Interpreting Definite Integral

Different types of functions require different methods of integration to reach a suitable outcome. Choosing a method that is better suited to the problem helps us in keeping the answer closest to the precision. Hence, we must have a basic understanding of all the methods using which we can integrate a function. These methods vary with the structure of a function. The decisive factors are the availability of power, logarithm, e, and trigonometric ratios.

How do you interpret definite integral

The general outlook under which the concept of the definite integral can be taken is to find the area under a curve within the given limits. That curve is a result of a certain function, and we are already provided with the limits. Using the properties of definite integral, we are likely to be able to find the areas under abnormal curves or the curves that do not come under general geometry.

i.e., ∫₀² ( x² + 1 ) dx 

The definite integral also helps us in finding out the rate of change of a function. By applying differentiation to a function for a certain variable we can achieve this result. And, the integral of that result gives an account of the overall rate of change for that function.

i.e., ∫_t1^t2V’ (t) dt = V(t₂) – V(t₁)

The definite integral helps us in finding out the difference between the entities that have similar units. Using this relation, we can derive equations over a wide ground. This helps in the evaluation of scientific and mathematical results. 

i.e., ∫_t1^t2v (t) dt = s(t₂) – s(t₁)

Value of definite integral

Definite integrals can be used to find the areas, volumes, central points of a function, rate of change, and the derivations of mathematical and scientific functions. These integrals provide us with a result that will always stand true within a certain limit, and those limits are always included in a definite integral. 

The definite integral always has a finite value for a certain set of limits. It means that this integral does not have a constant integration. Or rather, the constant of integration for this integration is always zero.

The value of a definite integral can be positive as well as negative based on the side alongside which the area of a curve is to be calculated. When the value is positive, it means that the area lies between the curve and the x-axis. If this value turns out to be negative, it means that the area for the curve lies above that curve

Evaluate definite integral

The fundamental theorem of calculus is a major part of the integrals. This theorem helps in relating definite integrals and indefinite integrals. It provides a far simpler way to solve integrals compared to the method of the sum of lits of a function. 

In this method, we precisely use the values of the limits of a function and the antiderivative of the said function. The outcome of this method is the difference between the result of the evaluation of a function at the higher limit and the lower limit after their values have been used in the antiderivative of the given function. 

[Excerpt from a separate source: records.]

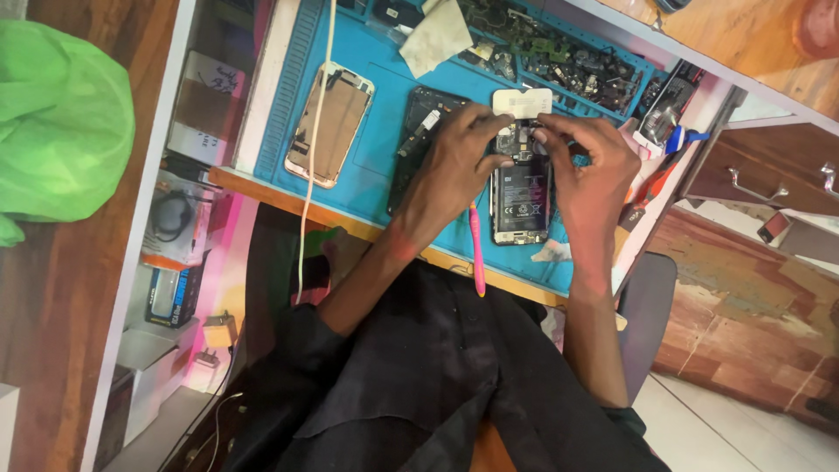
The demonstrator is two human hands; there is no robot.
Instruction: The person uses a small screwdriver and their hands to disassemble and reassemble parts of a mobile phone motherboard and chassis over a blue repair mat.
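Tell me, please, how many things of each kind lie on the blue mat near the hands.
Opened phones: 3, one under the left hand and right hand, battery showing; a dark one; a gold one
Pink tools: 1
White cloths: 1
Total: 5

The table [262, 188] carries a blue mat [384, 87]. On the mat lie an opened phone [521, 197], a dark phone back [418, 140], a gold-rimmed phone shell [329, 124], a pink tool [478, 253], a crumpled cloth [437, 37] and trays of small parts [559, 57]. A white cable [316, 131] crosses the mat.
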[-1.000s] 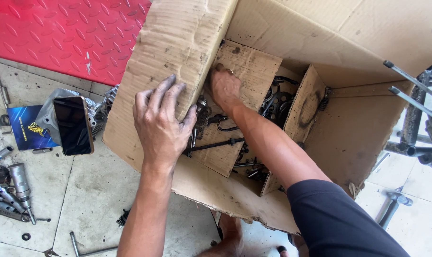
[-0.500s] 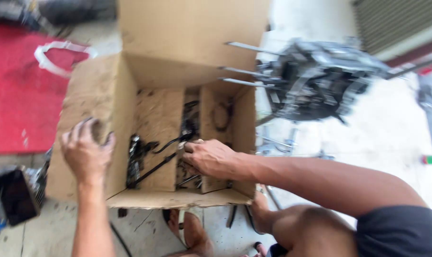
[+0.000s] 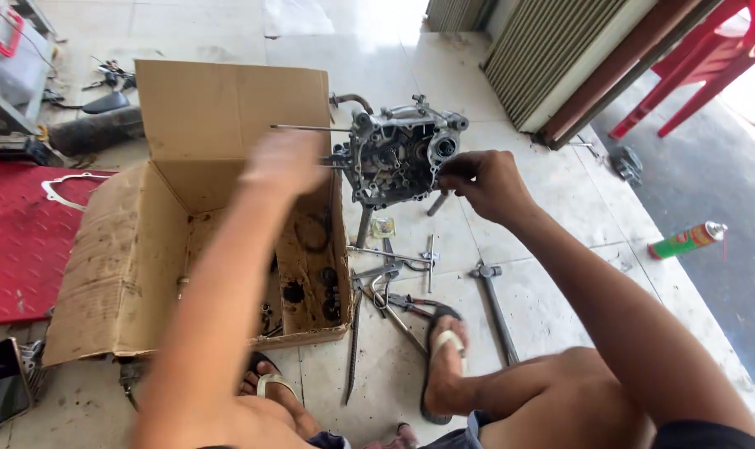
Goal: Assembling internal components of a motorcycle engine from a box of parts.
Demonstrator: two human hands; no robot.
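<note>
- My right hand (image 3: 485,181) is at the upper middle of the frame, fingers pinched together against the right side of the engine case (image 3: 398,155); whether a small part sits between the fingertips I cannot tell.
- The engine case is a grey cast-metal block, dirty and oily, with a round opening near its upper right corner, gears showing in its open face, and long thin studs sticking out to the left over the box.
- It stands on the tiled floor (image 3: 552,191) just right of the cardboard box (image 3: 128,249), near the upper centre of the frame.
- My left hand (image 3: 287,162) is blurred, raised in front of the box's back flap; I cannot tell whether its fingers are spread or closed, and I see nothing in it.
- The box lies open, stained brown inside, with dark small parts at its bottom right.
- Loose tools (image 3: 394,283) lie on the floor below the engine case, and a long-handled wrench (image 3: 495,303) to their right.
- A green spray can (image 3: 687,240) lies at the right edge.
- Half a second ago my right hand was down inside the box and my left hand held its left flap; now both are out, the right at the engine case.
</note>
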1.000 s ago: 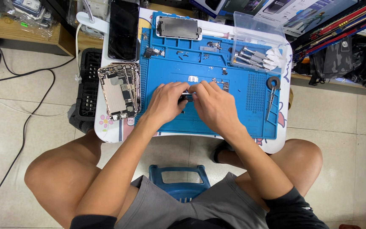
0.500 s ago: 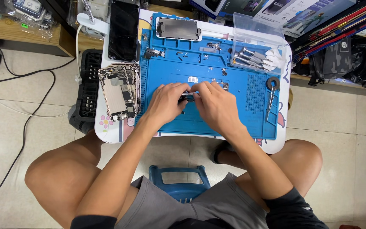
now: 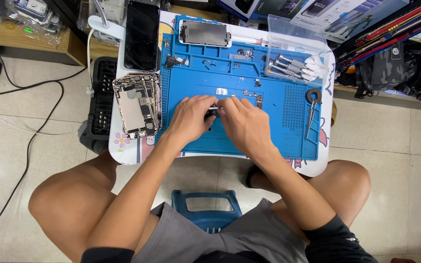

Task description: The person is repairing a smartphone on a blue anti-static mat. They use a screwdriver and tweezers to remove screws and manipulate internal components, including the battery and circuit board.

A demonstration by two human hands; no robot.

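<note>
From my remote seat I look down on a small white desk (image 3: 127,156) with a big blue work mat (image 3: 278,136) covering most of it, under both hands. To the outside of my left hand (image 3: 191,119) lies a stack of opened phone bodies (image 3: 136,104), well apart from the fingers, and beyond that stack rests a black phone (image 3: 142,34), face up. Straight ahead of both hands, at the mat's far edge, sits a silver phone plate (image 3: 204,33). Ahead and to the outside of my right hand (image 3: 244,124) stands a clear plastic tray (image 3: 293,53) holding several metal screwdrivers (image 3: 284,67). Further to that side lie tweezers (image 3: 311,117) with a small black ring (image 3: 313,95) just beyond them.

Both hands meet at the mat's middle. The left hand is curled with its fingertips pinched on a small dark-and-silver part (image 3: 214,110); the right hand is curled too, fingertips closed on the same part from the other side. The part sits between the two sets of fingertips, mostly hidden, so I cannot tell its kind.
</note>
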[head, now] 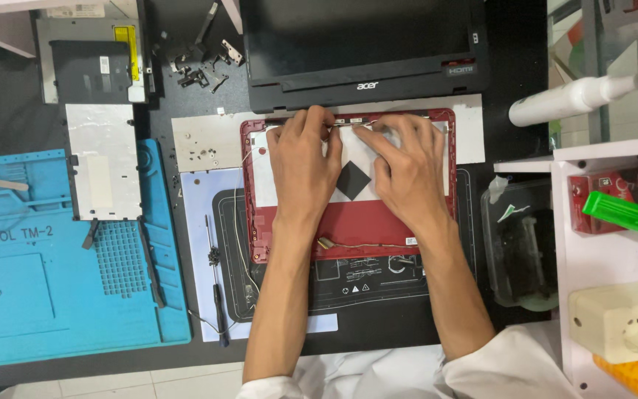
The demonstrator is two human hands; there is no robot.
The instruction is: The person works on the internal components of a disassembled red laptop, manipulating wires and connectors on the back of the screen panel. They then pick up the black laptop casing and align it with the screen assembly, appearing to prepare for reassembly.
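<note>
Red laptop lid shell [356, 222] lies open-side up on the black work mat [400, 310], just in front of a black laptop [363, 44]. Both hands are working its top edge: left hand [303, 159] and right hand [407, 166] each pinch the thin cable strip [348, 123] there with their fingertips. My worry is that pulling unevenly could tear that strip or crease it. The loose wire [367, 245] lower down could snag on a wrist too, I think.
</note>
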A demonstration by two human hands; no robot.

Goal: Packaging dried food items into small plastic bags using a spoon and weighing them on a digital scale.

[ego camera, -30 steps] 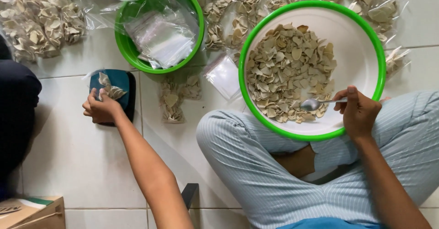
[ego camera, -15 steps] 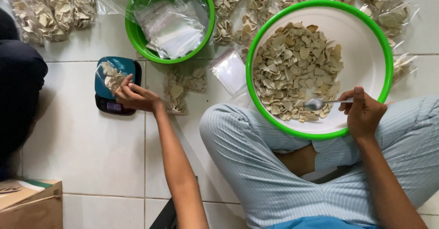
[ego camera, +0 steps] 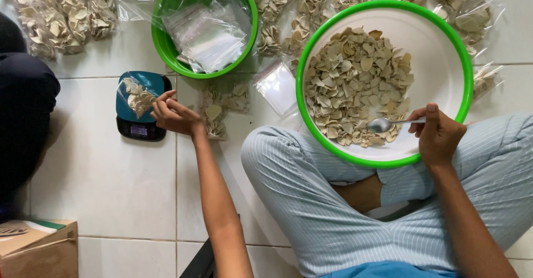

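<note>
While the right hand point(ego camera: 441, 136) grips a spoon point(ego camera: 388, 124) over the chips in the big green-rimmed bowl point(ego camera: 444, 28), the left hand point(ego camera: 175, 116), fingers loosely curled on nothing, touches a small chip bag point(ego camera: 137, 96) on the scale point(ego camera: 140, 107) left of that bowl; filled bags point(ego camera: 222, 103) lie between.

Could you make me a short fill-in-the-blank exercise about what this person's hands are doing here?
1. The right hand holds a metal ____ over the chips.
2. The large bowl of pale chips has a ____ rim.
3. The left hand touches a small clear bag of chips lying on a ____.
4. The smaller green bowl holds empty clear plastic ____.

Missing words: spoon; green; scale; bags
</note>
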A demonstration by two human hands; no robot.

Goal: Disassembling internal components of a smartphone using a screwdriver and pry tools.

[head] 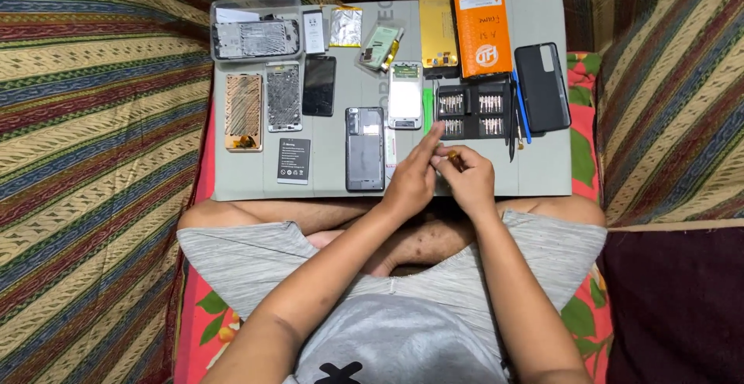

Other methods for evaluation of definite integrals are

• Substitution method

When the function consists of more than one variable, then we assume one of the two to be a completely different variable. And, then we relate both the terms using the fundamental theorems of the calculus.

• Integration by parts

If the function consists of different segments for the integration function, then the function is divided into parts to be integrated separately. And after that, the results are put together.

• Trigonometric integrals

The functions of trigonometry are used to replace one another to simplify the function that is given to us. It helps us in reaching an outcome that is better suited to our expectations.

Conclusion

There are several ways in which a definite integral can be interpreted and evaluated. This is many based on the type of function that is taken into consideration and the type of result that we wish to gain from it. Taking those circumstances into consideration, several methods can be used to solve integrals to get results. And, in this selection of methods, the fundamental theorem of calculus plays a crucial role.